Clinical Negligence & Catastrophic Injury Solicitors
Police identify 24 suspects after Gosport hospital drug deaths
Detectives investigating hundreds of deaths at a hospital have identified 24 suspects.
An independent panel previously found 456 patients died after being given opiates inappropriately at Gosport War Memorial Hospital between 1987 and 2001.
Families of those who died have been told that a new criminal investigation, led by Kent Police, has started sharing files with the Crown Prosecution Service (CPS) for charging consideration.
Operation Magenta, which follows three previous investigations by Hampshire Constabulary that resulted in no prosecutions, said 21 people were being investigated for alleged gross negligence manslaughter and three for alleged health and safety offences.

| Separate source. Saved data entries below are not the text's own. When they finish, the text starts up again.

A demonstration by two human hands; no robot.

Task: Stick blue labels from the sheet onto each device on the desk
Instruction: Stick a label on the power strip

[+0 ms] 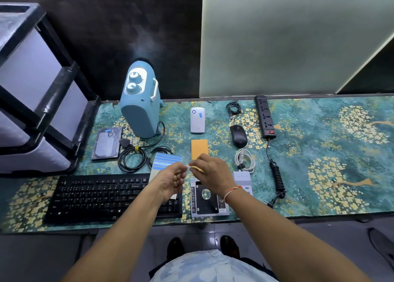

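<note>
We see both hands raised together above the near middle of the desk [319,175]. The left hand [172,180] has its fingers curled inward, its fingertips meeting those of the right hand [210,170]; between them sits a small pale scrap [188,167], which both seem to pinch, though it is too small to tell whether it is a label. The right wrist carries a thread band [231,193].

The label sheet [167,161], striped in blue, lies just beyond the left hand, partly hidden by it. Beyond the right hand lies an orange pad [199,148]. Under the right wrist sits a black-and-grey device [207,202], and a white box [242,178] lies just right of that hand. The keyboard [102,196] lies left of the left hand.

Farther out past the hands, a white device [197,120] bears a blue label [200,115], and the hard drive [107,143], far left, carries one too. The heater [139,102] stands beyond the left hand. The mouse [238,135], a white cable [245,160] and the power strip [265,116] lie out to the right.
</note>
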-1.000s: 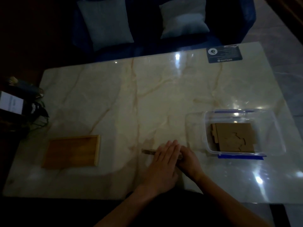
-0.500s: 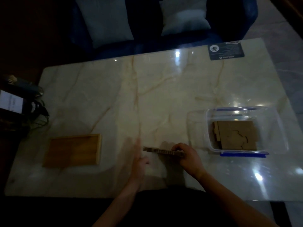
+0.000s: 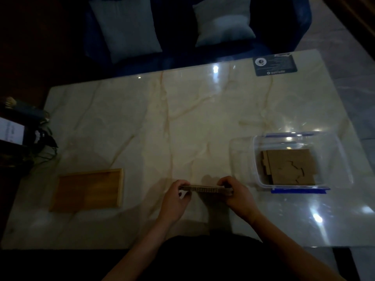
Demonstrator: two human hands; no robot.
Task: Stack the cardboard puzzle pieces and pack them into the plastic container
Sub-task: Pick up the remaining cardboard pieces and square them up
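Observation:
A stack of cardboard puzzle pieces [image 3: 205, 188] stands on edge near the table's front middle, seen as a thin brown strip. My left hand [image 3: 176, 199] grips its left end and my right hand [image 3: 238, 196] grips its right end. To the right sits the clear plastic container [image 3: 256, 159] with blue clips, open on top. More brown cardboard pieces [image 3: 290, 166] lie flat inside it.
A shallow wooden tray [image 3: 88, 190] lies at the front left of the marble table [image 3: 142, 122]. A dark card [image 3: 275, 64] rests at the back right corner. Dark objects and cables [image 3: 22, 134] sit off the left edge. Cushions [image 3: 125, 27] lie on a sofa behind.
My left hand lifted off the stack, swung out to the left, then came back and took hold of its left end. The stack now stands on edge between both hands.

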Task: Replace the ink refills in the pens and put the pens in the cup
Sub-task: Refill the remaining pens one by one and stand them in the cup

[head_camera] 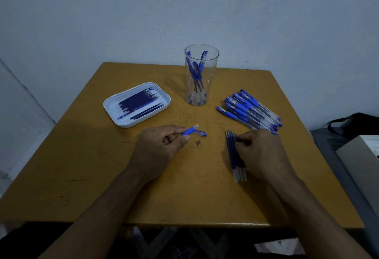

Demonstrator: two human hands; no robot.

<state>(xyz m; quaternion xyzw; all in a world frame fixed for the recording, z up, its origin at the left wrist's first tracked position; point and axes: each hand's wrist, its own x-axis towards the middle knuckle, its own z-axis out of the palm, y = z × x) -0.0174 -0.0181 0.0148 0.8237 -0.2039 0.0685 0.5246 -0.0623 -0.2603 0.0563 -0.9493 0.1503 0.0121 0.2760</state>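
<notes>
1. One square ochre table [86, 176] stands against a pale, roughly plastered wall [205, 8] in dim bluish light; a dark bag [352, 121] and a grey box [361, 156] sit off to the right of it.
2. A clear cup [200, 74] at the far middle of the table holds several blue pens standing tilted. A white tray [110, 105] to its left carries a row of dark refills, and a heap of blue pens [250, 111] lies to its right.
3. The low light blurs the details. The pens in the cup overlap, so I cannot count them. A tiny metal piece [198, 143] lies between the hands, too small to make out.
4. The left hand [158, 148] pinches a blue pen barrel [189, 131] at its grip end, fingers curled round it, and the rest of the barrel is hidden in the palm. A blue cap [202, 133] lies just beyond it.
5. The right hand [260, 152] rests on a small bundle of refills [231, 152] lying on the table, its fingertips pinching one near the tips. The hands are apart, both well nearer than the cup.
</notes>
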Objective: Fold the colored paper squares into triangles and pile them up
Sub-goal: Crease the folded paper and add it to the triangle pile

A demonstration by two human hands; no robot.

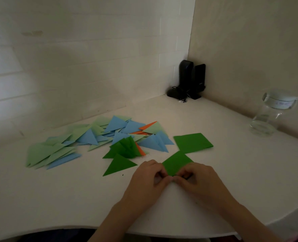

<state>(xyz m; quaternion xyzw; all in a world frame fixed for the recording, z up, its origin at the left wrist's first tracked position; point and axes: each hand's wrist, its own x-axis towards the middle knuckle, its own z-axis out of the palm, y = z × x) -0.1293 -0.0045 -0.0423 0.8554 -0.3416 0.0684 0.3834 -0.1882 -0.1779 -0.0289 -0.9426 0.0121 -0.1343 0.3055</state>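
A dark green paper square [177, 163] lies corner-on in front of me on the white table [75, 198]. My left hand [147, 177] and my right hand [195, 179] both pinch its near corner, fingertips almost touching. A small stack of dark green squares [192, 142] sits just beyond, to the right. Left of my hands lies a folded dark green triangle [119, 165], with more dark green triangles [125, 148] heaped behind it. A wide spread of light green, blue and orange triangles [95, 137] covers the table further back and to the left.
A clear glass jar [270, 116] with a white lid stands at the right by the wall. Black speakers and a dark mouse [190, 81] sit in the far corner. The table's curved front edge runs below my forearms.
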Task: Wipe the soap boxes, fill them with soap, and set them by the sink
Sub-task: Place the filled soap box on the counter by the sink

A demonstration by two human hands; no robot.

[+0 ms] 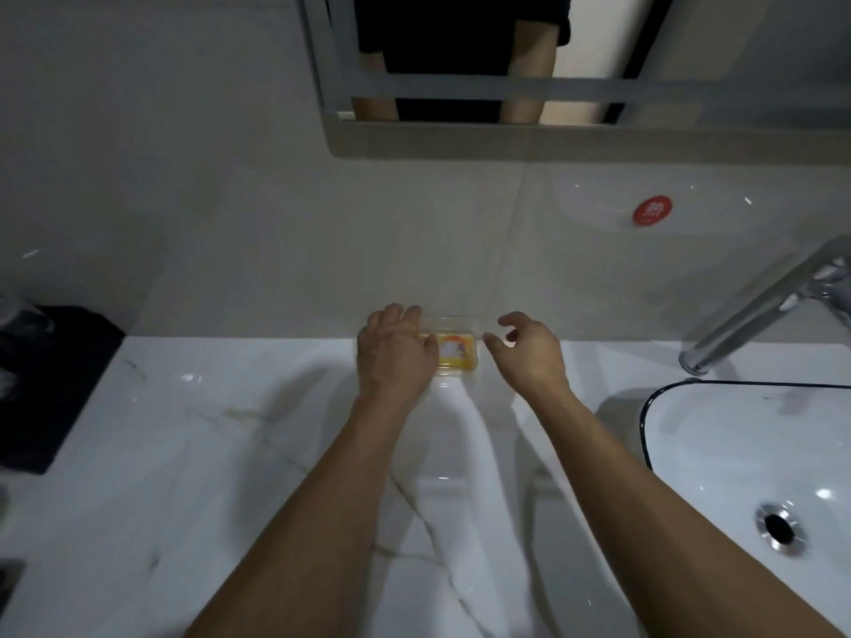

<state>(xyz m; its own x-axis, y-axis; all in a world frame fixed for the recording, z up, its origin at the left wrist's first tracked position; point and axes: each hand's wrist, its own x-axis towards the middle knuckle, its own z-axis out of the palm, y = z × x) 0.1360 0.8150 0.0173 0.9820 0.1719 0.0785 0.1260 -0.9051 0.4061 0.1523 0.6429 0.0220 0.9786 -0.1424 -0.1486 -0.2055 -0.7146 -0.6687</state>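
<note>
A clear plastic soap box (456,349) with a yellow wrapped soap inside sits on the white marble counter (230,453) against the back wall, left of the sink (737,453). My left hand (393,352) grips the box's left end, its fingers curled over the far edge and the thumb on the near side. Just right of the box hovers my right hand (529,349), fingers loosely curled and holding nothing, with a small gap to the box.
A chrome faucet (760,310) slants over the white basin at the right, whose drain (780,527) is visible. A black object (46,384) lies at the counter's left end. A mirror (506,62) hangs above, and a red round sticker (651,210) marks the wall.
</note>
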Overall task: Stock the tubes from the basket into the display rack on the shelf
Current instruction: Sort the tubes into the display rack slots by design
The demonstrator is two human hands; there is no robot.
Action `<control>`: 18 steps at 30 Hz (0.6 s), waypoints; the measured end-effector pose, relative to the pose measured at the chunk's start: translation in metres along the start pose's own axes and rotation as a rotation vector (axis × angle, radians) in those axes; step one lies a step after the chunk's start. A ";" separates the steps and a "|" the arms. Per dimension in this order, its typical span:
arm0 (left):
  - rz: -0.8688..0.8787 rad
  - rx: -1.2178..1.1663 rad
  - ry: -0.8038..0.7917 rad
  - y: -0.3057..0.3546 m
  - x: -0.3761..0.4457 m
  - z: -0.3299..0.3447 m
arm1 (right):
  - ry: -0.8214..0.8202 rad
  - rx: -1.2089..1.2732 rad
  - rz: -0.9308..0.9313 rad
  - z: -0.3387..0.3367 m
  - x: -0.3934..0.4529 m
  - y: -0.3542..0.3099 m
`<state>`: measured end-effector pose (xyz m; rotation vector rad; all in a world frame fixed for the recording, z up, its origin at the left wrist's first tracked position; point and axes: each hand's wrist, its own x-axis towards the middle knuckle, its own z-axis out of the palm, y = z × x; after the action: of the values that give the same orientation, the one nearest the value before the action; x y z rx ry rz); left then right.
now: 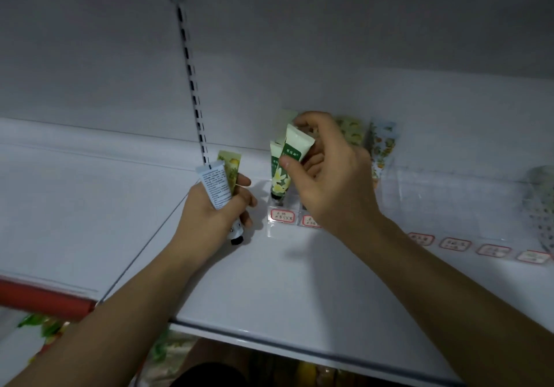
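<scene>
my right hand (326, 177) fingers pinch green tube (295, 147) over display rack (281, 216), 12 o'clock on shelf (269, 281), for slotting. left hand (215, 210) clamps spare tubes (216, 187), 9 o'clock, ready.

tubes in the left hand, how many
2, both gripped upright in the left hand: a white tube with small print in front and a yellow-green tube behind it. More could be hidden in the fist.

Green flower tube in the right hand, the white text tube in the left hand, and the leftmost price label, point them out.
green flower tube (295, 145), head view, upper body.
white text tube (216, 187), head view, printed back.
leftmost price label (282, 215), head view, centre.
</scene>
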<state>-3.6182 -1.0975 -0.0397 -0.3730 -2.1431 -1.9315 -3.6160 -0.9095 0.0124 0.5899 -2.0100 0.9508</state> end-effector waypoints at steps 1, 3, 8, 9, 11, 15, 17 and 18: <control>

Kent Police Deputy Chief Constable, Neil Jerome, said the investigation was "one of the largest and most complex of its nature in the history of UK policing.
"It will be the CPS’ decision as to whether or not any criminal charges are brought in relation to these cases."
Officers working on Operation Magenta have so far studied more than three million pages of documents, including the medical records of more than 750 patients.
About 1,200 witness statements from affected family members have also been taken, Kent Police said.
Families have previously campaigned for a judge-led "Hillsborough-style" inquest into the deaths.
Ms Jones repeated this call, saying it would mean they could "find the answers they deserve as efficiently as possible."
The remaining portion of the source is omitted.